BRIEF: Search the data below for "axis" and report how many lines contain it, with no other text.

Segment Start: PROVIDED DATA

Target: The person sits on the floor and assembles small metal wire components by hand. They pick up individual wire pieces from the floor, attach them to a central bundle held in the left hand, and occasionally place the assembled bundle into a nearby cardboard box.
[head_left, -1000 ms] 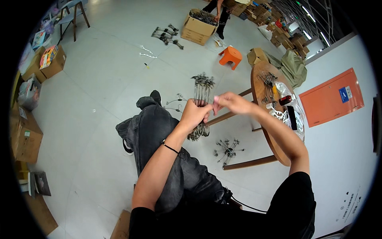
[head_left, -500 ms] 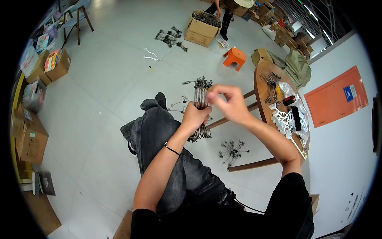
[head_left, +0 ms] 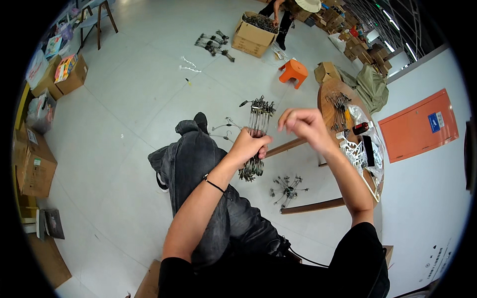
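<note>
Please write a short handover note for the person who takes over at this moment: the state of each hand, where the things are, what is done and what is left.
Left hand: shut around the middle of a bundle of metal clip hangers, held upright above the lap.
Right hand: raised beside the top of the bundle, fingers curled, not touching it; I cannot tell if it holds anything.
Things: one loose cluster of hangers lies on the floor by the round wooden table; more hangers lie on that table.
Done: many hangers are gathered in the bundle.
Left: the floor cluster and the table hangers are not in the bundle.
</note>
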### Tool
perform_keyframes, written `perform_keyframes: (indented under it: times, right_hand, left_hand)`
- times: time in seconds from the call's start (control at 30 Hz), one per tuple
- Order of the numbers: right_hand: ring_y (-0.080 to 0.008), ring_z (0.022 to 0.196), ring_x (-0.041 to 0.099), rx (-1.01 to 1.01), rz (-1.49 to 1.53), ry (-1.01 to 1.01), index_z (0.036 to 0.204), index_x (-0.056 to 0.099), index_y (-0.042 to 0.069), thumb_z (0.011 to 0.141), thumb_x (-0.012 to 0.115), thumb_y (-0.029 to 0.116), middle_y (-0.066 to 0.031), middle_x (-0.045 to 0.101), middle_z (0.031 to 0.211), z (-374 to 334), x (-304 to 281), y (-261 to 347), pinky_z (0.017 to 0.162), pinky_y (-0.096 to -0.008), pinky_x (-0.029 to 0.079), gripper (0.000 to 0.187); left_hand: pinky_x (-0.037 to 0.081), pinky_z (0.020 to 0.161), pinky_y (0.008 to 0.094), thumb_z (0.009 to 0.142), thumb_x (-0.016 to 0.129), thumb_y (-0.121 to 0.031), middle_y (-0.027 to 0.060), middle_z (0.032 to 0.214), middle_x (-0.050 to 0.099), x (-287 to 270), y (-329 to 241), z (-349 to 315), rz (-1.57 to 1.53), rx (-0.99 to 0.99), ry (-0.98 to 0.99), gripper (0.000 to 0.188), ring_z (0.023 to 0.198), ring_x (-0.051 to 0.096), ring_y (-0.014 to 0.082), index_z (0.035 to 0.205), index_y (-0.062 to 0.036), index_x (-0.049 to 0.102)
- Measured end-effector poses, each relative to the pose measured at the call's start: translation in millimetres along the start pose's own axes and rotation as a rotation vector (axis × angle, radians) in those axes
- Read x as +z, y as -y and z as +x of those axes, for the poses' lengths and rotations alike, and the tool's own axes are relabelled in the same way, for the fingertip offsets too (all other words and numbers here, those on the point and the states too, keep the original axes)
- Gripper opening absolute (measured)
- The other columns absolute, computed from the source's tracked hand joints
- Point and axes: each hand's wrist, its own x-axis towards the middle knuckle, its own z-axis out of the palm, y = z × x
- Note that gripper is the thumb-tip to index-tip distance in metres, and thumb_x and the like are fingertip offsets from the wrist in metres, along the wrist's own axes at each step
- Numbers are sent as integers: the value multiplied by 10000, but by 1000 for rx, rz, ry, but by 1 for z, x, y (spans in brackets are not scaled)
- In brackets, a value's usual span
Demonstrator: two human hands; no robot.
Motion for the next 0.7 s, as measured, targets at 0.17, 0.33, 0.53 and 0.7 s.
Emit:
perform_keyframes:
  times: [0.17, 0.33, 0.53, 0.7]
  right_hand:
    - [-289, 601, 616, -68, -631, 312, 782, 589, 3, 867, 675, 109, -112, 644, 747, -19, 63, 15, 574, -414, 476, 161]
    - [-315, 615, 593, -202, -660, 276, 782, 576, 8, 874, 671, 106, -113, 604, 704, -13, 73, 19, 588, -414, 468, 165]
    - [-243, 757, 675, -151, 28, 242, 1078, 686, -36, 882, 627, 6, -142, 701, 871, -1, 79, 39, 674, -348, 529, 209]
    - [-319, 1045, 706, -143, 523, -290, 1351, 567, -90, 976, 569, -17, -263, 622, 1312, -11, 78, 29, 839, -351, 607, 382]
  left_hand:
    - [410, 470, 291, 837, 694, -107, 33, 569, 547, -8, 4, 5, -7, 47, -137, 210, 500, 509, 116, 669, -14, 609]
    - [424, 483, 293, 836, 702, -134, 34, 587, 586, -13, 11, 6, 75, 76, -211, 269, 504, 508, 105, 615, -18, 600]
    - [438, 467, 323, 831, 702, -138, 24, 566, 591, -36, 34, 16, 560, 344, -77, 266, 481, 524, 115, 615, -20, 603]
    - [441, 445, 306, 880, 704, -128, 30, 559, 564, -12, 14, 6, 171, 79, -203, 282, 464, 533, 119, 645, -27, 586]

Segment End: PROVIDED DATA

RESPONSE TO THIS TASK: 2